State Key Laboratory of Chemical Oncogenomics, Key Laboratory of Chemical Genomics, Peking University Shenzhen Graduate School, Shenzhen University Town, China.
Ciechanover Institute of Precision and Regenerative Medicine, School of Life and Health Sciences, The Chinese University of Hong Kong, Shenzhen, China.
FEBS J. 2021 Dec;288(23):6783-6794. doi: 10.1111/febs.16104. Epub 2021 Jul 13.
SARM1, an executioner in axon degeneration, is an autoinhibitory NAD-consuming enzyme, composed of multiple domains. NMN and its analogs, CZ-48 and VMN, are the only known activators, which can release the inhibitory ARM domain from the enzymatic TIR domain. Here, we document that acid can also activate SARM1, even more efficiently than NMN, possibly via the protonation of the negative residues. Systematic mutagenesis revealed that a single mutation, E689Q in TIR, led to the constitutive activation of SARM1. It forms a salt bridge with R216 in the neighboring ARM, maintaining the autoinhibitory structure. Using this 'acid activation' protocol, mutation K597E was found to inhibit activation, while H685A eliminated SARM1 catalytic activity, revealing two distinct inhibitory mechanisms. The protocol has also been applied to differentiate two classes of chemical inhibitors. NAD, dHNN, disulfiram, CHAPS, and TRX-100 mainly inhibited the activation process, while nicotinamide and Tweens mainly inhibited SARM1 catalysis. Taken together, we demonstrate a new mechanism for SARM1 activation and decipher two distinct inhibitory mechanisms of SARM1.

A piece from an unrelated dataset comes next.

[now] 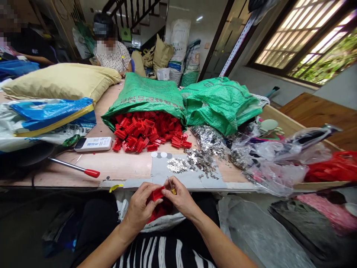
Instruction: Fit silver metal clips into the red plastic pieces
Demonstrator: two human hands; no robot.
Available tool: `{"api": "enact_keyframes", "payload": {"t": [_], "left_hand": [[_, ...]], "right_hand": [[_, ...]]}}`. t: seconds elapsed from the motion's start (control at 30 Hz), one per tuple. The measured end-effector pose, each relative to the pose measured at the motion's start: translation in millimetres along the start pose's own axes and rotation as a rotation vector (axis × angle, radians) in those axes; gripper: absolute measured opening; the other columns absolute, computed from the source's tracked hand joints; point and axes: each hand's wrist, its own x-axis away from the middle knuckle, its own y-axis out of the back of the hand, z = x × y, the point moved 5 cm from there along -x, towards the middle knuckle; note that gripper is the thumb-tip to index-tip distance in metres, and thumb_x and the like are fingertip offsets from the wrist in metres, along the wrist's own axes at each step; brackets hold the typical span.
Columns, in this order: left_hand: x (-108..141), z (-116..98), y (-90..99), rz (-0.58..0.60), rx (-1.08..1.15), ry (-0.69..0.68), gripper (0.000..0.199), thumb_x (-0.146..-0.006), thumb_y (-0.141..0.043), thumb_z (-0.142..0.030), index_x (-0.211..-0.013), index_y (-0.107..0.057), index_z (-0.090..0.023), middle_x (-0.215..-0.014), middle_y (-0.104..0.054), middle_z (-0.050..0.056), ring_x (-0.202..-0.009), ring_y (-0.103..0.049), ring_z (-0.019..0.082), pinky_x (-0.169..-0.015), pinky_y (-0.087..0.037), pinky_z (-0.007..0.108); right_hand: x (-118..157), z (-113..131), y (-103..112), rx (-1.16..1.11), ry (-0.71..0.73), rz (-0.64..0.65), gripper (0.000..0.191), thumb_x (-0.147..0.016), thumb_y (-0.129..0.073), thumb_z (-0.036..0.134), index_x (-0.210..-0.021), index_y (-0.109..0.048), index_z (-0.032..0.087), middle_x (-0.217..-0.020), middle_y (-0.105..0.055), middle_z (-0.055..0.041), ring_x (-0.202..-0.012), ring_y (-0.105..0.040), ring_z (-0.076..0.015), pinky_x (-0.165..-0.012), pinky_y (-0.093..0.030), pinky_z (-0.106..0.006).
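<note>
My left hand (141, 206) grips a small red plastic piece (157, 193) just below the table's front edge. My right hand (181, 197) pinches a thin yellow-handled tool (171, 186), its tip at the red piece. Below my hands, a white bag (164, 223) on my lap holds more red pieces. On the table ahead, a heap of red plastic pieces (147, 132) spills from an open green sack (146, 95). A pile of small shiny metal parts (195, 158) lies to the right of it.
A second green sack (223, 100), clear plastic bags (276, 163), a white remote (93, 144), a red-tipped rod (75, 168), a yellow pillow (61, 80) and a blue-white bag (44, 119) crowd the wooden table (122, 165). Two other people sit at the far left side.
</note>
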Motion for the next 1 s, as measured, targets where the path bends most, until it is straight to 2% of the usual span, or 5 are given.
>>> {"api": "enact_keyframes", "payload": {"t": [0.27,0.63,0.8,0.87,1.0], "left_hand": [[3,3,3.8,0.008,-0.015,-0.020,0.027,-0.072,-0.073,-0.019,-0.098,-0.075,-0.026,-0.095,-0.068,0.009,-0.091,-0.058,0.026,-0.085,-0.044,0.033],[7,9,6.5,0.041,0.026,-0.002,0.026,-0.070,-0.076,-0.021,-0.096,-0.075,-0.027,-0.092,-0.068,0.007,-0.087,-0.060,0.024,-0.080,-0.046,0.031],[5,13,6.0,0.014,0.096,0.073,0.026,-0.069,-0.077,-0.021,-0.094,-0.075,-0.025,-0.092,-0.068,0.005,-0.088,-0.061,0.022,-0.081,-0.046,0.028],[4,15,7.0,-0.020,0.170,0.145,0.028,-0.069,-0.078,-0.022,-0.097,-0.074,-0.024,-0.095,-0.068,0.005,-0.090,-0.061,0.021,-0.084,-0.046,0.027],[5,18,10.4,-0.049,0.242,0.213,0.040,-0.071,-0.076,-0.024,-0.110,-0.069,-0.024,-0.108,-0.067,0.004,-0.101,-0.060,0.021,-0.091,-0.045,0.027]], "right_hand": [[3,-7,-6,-0.181,-0.179,0.121,0.049,-0.069,-0.075,0.053,-0.096,-0.053,0.019,-0.076,-0.052,0.0035,-0.056,-0.043,-0.0075,-0.052,-0.031,-0.020],[10,-3,-7,-0.352,-0.261,0.273,0.053,-0.062,-0.081,0.049,-0.094,-0.054,0.017,-0.072,-0.049,0.0055,-0.050,-0.036,-0.0038,-0.046,-0.022,-0.018],[6,-2,-1,-0.210,-0.213,0.312,0.050,-0.070,-0.073,0.053,-0.100,-0.052,0.019,-0.072,-0.052,0.0039,-0.054,-0.044,-0.0072,-0.048,-0.028,-0.018],[-3,4,15,0.038,-0.110,0.210,0.039,-0.079,-0.065,0.050,-0.101,-0.054,0.019,-0.077,-0.057,0.0007,-0.061,-0.050,-0.0107,-0.054,-0.035,-0.021],[-21,26,60,0.744,0.090,-0.255,0.006,-0.085,-0.056,0.023,-0.089,-0.058,0.019,-0.086,-0.062,-0.0028,-0.080,-0.055,-0.0170,-0.071,-0.039,-0.029]]}}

SARM1 是轴突退化的执行者,它是一种自动抑制 NAD 消耗的酶,由多个结构域组成。NMN 及其类似物 CZ-48 和 VMN 是唯一已知的激活剂,它们可以将抑制性 ARM 结构域从酶的 TIR 结构域中释放出来。在这里,我们记录到酸也可以激活 SARM1,其效率甚至比 NMN 更高,可能是通过对负电荷残基的质子化作用。系统的突变分析显示,单个突变,即 TIR 中的 E689Q,导致 SARM1 的组成性激活。它与相邻 ARM 中的 R216 形成盐桥,维持自抑制结构。使用这种“酸激活”方案,发现突变 K597E 抑制了激活,而 H685A 消除了 SARM1 的催化活性,揭示了两种不同的抑制机制。该方案还被应用于区分两类化学抑制剂。NAD、dHNN、双硫仑、CHAPS 和 TRX-100 主要抑制激活过程,而烟酰胺和吐温主要抑制 SARM1 催化。总之,我们证明了 SARM1 激活的一种新机制,并解析了 SARM1 的两种不同抑制机制。